Let’s now talk about a couple of capabilities required to have resilient, fault-tolerant communication.

Retry mechanism, circuit breaking, timeouts, and deadlines

If one Pod is not functioning, then the traffic should automatically be sent to another Pod. Also, a retry needs to be done under constraints so as to not make the communication worse. For example, if a call fails, then maybe the system needs to wait before retrying. If a retry is not successful, then maybe it’s better to increase the wait time. Even then. If it is not successful, maybe it’s worth abandoning retry attempts and breaking the circuit for subsequent connection.

Circuit breaking is a mechanism that usually involves an electric circuit breaker. When there is a fault in a system where it is not safe to operate, the electric circuit breaker automatically trips. Similarly, consider microservices communications where one service is calling another service and the called service is not responding, is responding so slowly that it is detrimental to the calling service, or the occurrence of this behavior has reached a predefined threshold.
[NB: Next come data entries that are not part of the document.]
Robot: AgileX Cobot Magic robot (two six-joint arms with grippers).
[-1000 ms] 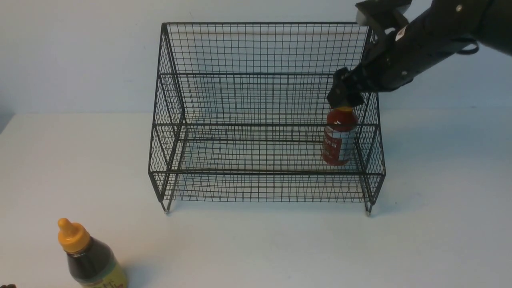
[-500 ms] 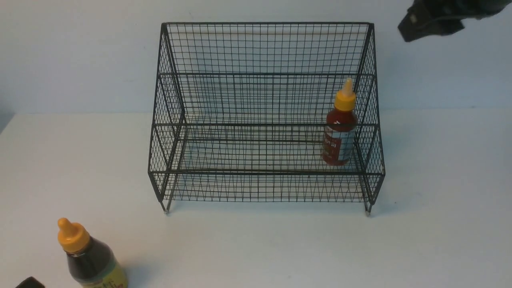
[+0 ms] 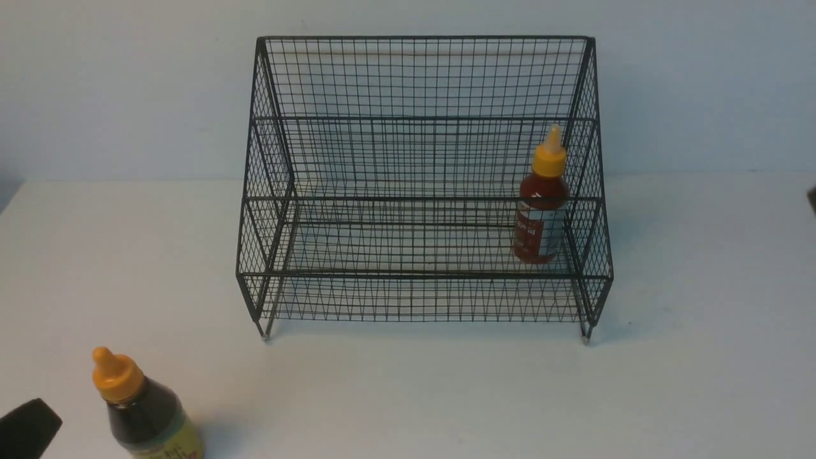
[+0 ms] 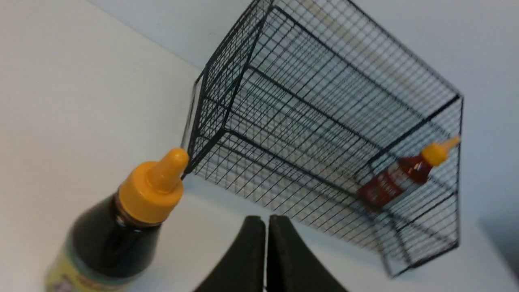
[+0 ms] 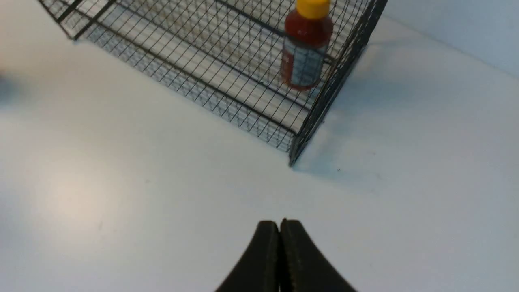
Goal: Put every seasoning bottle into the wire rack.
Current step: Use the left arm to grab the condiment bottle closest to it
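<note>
Your red sauce bottle point(image 3: 540, 220) is in the wire rack point(image 3: 424, 276), at its right end, near the side mesh; near upright, nozzle up, long axis leaning slightly right at the top. Your dark sauce bottle point(image 3: 150, 414) is on the table point(image 3: 408, 395), outside the rack, front left of it; nozzle points away from you and a bit left, base cut off by the front view. Rack holds just the red one. Left gripper point(image 4: 261, 221) closed, empty. Right gripper point(image 5: 279, 223) closed, empty.
</note>
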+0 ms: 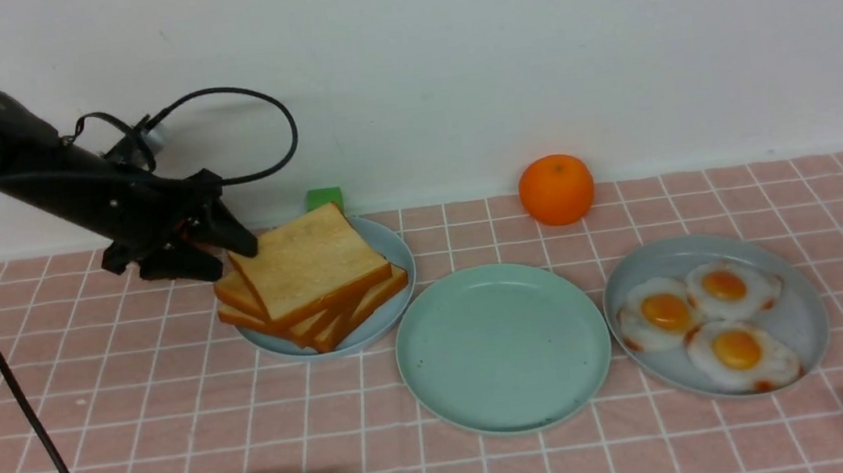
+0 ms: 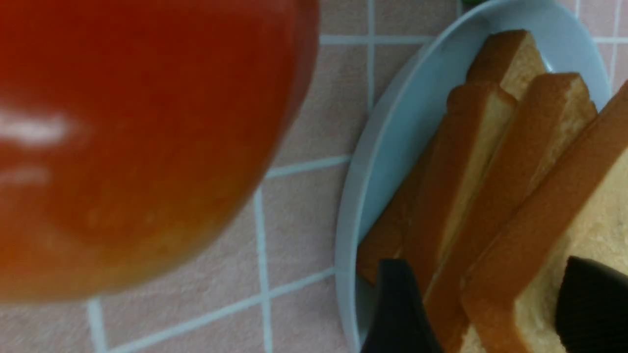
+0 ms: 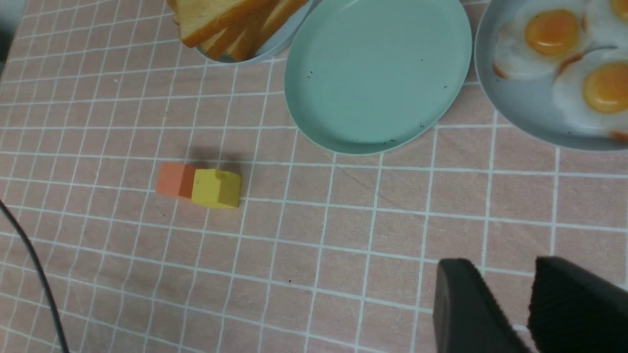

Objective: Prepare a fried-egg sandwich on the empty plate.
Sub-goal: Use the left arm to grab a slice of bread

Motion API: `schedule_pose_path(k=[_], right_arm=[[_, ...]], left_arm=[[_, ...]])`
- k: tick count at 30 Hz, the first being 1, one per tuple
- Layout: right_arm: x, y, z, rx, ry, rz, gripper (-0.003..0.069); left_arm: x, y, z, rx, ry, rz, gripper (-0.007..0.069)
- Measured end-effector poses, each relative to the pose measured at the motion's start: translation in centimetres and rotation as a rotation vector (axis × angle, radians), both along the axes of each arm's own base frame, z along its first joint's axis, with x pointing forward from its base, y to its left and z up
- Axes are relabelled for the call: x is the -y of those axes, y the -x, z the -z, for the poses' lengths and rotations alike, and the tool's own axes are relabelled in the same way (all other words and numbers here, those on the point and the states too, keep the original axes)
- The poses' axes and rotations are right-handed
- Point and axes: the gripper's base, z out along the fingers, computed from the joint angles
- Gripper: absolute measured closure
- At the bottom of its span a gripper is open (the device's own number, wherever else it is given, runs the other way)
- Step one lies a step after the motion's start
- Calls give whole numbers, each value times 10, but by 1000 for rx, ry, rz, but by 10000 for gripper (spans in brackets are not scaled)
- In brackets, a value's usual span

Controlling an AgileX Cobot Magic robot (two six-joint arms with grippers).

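We find the task at its first step: fetching the first slice of toast. The green plate [image 1: 501, 348] lies bare on the cloth [image 1: 170, 432], between the toast plate [image 1: 394, 250] and the egg plate [image 1: 800, 300]. No part of the sandwich is on it.

The left gripper [image 1: 229, 258] is at the far-left corner of the toast stack [image 1: 332, 301]. In the left wrist view its jaws stand wide. One finger [image 2: 593, 304] lies over the top slice [image 1: 311, 263] and the other sits lower at the stack's edge. We see no squeeze on the bread, and the gripper has hold of nothing.

The right gripper [image 3: 508, 279] hangs over the cloth near the three eggs [image 1: 734, 350], jaws partly apart and empty.

In our judgement the next move calls for closing on the top slice alone, lifting it clear of those beneath, and carrying it to the green plate. The lower finger could catch a second slice.
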Motion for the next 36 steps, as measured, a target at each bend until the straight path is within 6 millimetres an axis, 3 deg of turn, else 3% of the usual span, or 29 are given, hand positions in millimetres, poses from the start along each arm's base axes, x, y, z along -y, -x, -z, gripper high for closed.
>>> schedule_pose_path(k=[15,24,36], right_arm=[[0,0,0,-2,-7,-1,417],[-1,1,1,-15,-7,-7,417],[-1,2,1,-27,-7,-13,417]], left_arm=[[2,-3,-3,35,42,-11,162],[4,-6,-16,70,56,3,162],[4,-9,4,48,57,14,192]])
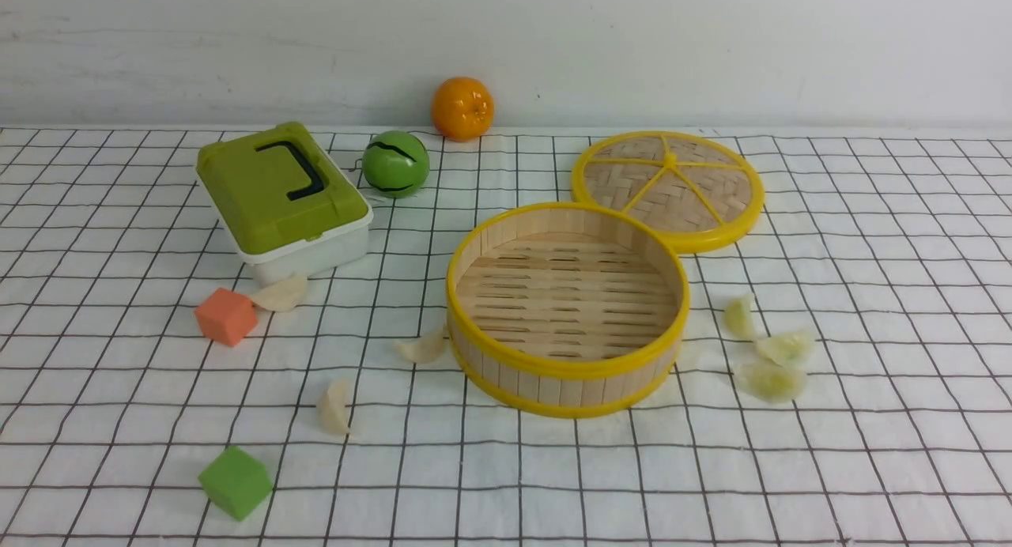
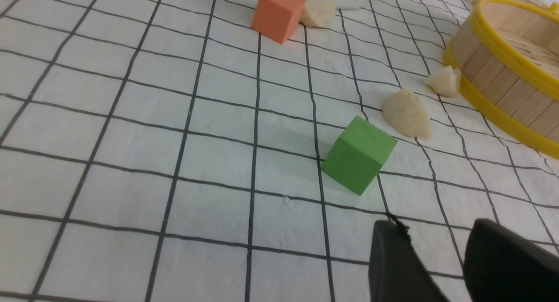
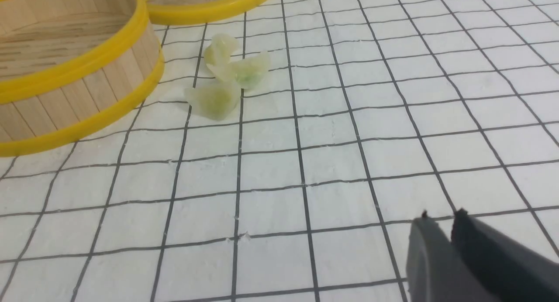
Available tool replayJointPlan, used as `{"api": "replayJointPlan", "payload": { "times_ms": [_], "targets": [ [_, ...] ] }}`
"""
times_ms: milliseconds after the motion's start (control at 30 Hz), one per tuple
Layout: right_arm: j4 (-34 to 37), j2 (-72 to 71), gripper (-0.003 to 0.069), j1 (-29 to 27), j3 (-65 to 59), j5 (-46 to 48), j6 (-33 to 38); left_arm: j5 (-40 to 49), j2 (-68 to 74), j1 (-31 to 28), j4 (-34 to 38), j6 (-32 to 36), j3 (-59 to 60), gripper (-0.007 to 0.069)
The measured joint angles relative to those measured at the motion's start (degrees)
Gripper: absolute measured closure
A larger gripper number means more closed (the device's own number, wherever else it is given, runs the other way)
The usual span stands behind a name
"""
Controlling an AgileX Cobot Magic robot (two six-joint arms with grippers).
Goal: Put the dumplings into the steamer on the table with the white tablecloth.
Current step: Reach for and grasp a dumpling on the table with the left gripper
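White grid tablecloth (image 1: 870,452) all across, and the left gripper (image 2: 434,238) has its fingers apart on nothing, while the right gripper (image 3: 441,219) is pinched nearly together, empty too. The steamer (image 1: 566,367) sits centre. Three cream dumplings (image 1: 423,348) lie on the cloth at its eight to nine o'clock, and three greenish dumplings (image 1: 785,345) cluster at three to four.

The steamer (image 1: 553,389) is pale matt wooden slats bound by glossy yellow plastic rims, the cloth (image 1: 870,452) under it looks slightly rough, with waxy cream dumplings (image 1: 423,348) left of it, translucent green dumplings (image 1: 783,348) right of it, and matt cubes (image 1: 234,481) farther left.
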State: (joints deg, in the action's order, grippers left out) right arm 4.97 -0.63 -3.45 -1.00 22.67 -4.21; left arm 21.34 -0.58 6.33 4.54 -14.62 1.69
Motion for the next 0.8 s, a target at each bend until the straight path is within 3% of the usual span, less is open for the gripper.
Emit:
{"api": "replayJointPlan", "payload": {
  "times_ms": [533,800],
  "targets": [
    [-0.2,0.0,0.0557,0.0,0.0,0.0,0.0,-4.6,0.0,0.0,-5.5,0.0,0.0,0.0385],
    [-2.1,0.0,0.055,0.0,-0.6,-5.8,0.0,-27.5,0.0,0.0,-5.9,0.0,0.0,0.0385]
  ]
}}
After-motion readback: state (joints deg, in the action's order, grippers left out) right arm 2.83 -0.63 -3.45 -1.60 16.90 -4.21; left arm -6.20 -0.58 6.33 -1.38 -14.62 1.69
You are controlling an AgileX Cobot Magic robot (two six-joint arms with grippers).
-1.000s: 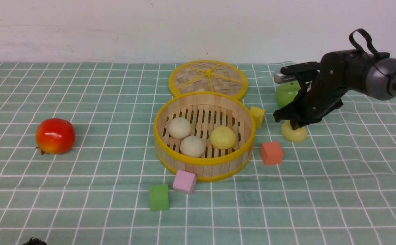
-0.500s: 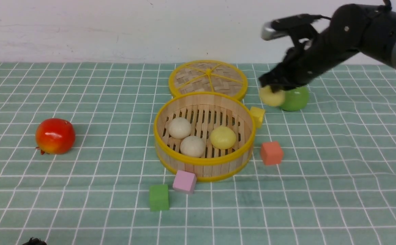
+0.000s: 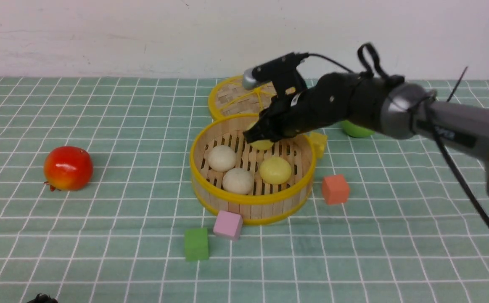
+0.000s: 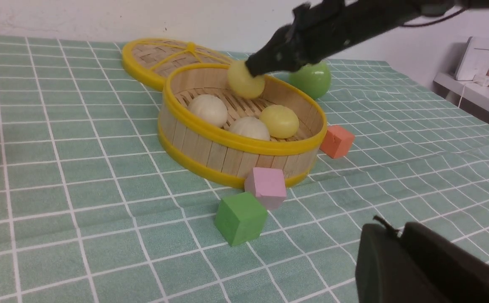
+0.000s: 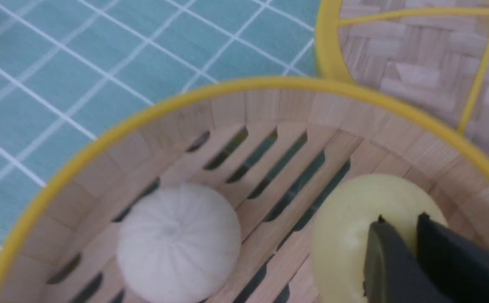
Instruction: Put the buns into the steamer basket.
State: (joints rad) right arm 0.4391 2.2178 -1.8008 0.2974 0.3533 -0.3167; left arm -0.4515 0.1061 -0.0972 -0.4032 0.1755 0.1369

In such a case, it is better to trip (stop) the circuit (communication) so that when the calling service (downstream) calls the underlying service (upstream), the communication fails straight away. The reason it makes sense to stop the downstream system from calling the upstream system is to stop resources such as network bandwidth, thread, IO, CPU, and memory from being wasted on an activity that has a significantly high probability of failing. Circuit breaking doesn’t resolve the communication problem; instead, it stops it from jumping boundaries and impacting other systems. Timeouts are also important during microservices communication so that downstream services wait for a response from the upstream system for a duration in which the response would be valid or worth waiting for. Deadlines build further on timeouts; you can see them as timeouts for the whole request, not just one connection. By specifying a deadline, a downstream system tells the upstream system about the overall maximum time permissible for processing the request, including subsequent calls to other upstream microservices involved in processing the request.

Important note

In a microservices architecture, downstream systems are the ones that rely on the upstream system. If service A calls service B, then service A will be called downstream and service B will be called upstream. When drawing a north–south architecture diagram to show a data flow between A and B, you will usually draw A at the top with an arrow pointing down toward B, which makes it confusing to call A downstream and B upstream. To make it easy to remember, you can draw the analogy that a downstream system depends on an upstream system. This way, microservice A depends on microservice B; hence, A is downstream and B is upstream.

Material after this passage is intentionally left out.